- _Exercise objective_: Begin your copy at the line that contains "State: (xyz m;" and carry it on, exactly, to the last line of the material below.

Content starts

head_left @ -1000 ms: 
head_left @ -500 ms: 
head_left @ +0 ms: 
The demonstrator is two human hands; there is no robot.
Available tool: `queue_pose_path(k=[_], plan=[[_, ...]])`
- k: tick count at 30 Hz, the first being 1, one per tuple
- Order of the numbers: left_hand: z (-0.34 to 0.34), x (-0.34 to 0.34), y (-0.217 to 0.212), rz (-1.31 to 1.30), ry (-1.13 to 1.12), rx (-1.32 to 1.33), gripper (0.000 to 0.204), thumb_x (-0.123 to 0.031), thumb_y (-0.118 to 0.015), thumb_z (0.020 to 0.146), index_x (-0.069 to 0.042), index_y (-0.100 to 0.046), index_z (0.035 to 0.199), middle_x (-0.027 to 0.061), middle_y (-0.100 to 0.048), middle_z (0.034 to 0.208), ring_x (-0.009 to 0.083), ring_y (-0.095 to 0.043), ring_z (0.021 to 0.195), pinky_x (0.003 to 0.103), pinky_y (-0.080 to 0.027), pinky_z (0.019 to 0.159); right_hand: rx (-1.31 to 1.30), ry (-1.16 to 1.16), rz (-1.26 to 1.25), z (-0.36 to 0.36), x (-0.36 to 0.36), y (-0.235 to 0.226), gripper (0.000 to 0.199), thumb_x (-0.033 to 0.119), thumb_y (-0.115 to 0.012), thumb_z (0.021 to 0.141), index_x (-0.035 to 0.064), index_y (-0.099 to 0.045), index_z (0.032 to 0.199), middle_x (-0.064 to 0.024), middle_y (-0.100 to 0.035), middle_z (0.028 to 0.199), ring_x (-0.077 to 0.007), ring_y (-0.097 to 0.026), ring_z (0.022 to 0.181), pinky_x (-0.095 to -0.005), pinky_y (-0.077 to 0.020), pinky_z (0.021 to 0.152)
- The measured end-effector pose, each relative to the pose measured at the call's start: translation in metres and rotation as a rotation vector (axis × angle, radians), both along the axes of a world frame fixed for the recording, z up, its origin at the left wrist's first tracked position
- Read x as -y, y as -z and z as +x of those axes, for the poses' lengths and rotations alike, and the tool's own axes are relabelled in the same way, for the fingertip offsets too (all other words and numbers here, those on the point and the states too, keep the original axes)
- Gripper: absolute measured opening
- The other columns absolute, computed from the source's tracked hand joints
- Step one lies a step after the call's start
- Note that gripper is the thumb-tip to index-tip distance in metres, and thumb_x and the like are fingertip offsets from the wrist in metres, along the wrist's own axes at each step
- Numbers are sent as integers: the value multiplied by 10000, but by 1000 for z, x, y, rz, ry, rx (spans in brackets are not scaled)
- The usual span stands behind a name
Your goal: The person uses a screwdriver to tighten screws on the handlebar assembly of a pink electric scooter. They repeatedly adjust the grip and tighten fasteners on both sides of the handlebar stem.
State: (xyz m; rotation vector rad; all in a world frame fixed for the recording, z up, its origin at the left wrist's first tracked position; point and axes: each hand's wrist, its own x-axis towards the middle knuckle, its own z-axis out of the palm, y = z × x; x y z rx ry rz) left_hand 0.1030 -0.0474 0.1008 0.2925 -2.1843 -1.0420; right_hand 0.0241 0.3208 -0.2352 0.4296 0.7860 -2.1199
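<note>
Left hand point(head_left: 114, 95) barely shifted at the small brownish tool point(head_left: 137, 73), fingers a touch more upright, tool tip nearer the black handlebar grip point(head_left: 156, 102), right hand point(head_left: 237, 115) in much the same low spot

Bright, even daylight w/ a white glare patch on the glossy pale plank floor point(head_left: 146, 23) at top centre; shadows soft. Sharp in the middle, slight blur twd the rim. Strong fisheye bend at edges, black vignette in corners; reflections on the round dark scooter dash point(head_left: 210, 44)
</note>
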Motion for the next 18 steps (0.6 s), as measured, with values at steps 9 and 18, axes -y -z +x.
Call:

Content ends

- _Exercise output_:
State: (xyz m; rotation vector rad; all in a world frame fixed for the recording, z up, its origin at the left wrist's first tracked position; point and axes: each hand's wrist, its own x-axis towards the middle knuckle, its own z-axis out of the palm, y = z × x; x y z rx ry rz) left_hand 0.1030 -0.0474 0.1008 0.2925 -2.1843 -1.0420; right_hand 0.0241 0.3208 -0.2352 0.4296 0.7860 -2.1199
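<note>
Left hand point(head_left: 114, 95) barely shifted at the small brownish tool point(head_left: 137, 73), fingers a touch more upright, tool tip nearer the black handlebar grip point(head_left: 156, 102), right hand point(head_left: 237, 115) in much the same low spot

Bright, even daylight w/ a white glare patch on the glossy pale plank floor point(head_left: 146, 23) at top centre; shadows soft. Sharp in the middle, slight blur twd the rim. Strong fisheye bend at edges, black vignette in corners; reflections on the round dark scooter dash point(head_left: 210, 44)
</note>
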Motion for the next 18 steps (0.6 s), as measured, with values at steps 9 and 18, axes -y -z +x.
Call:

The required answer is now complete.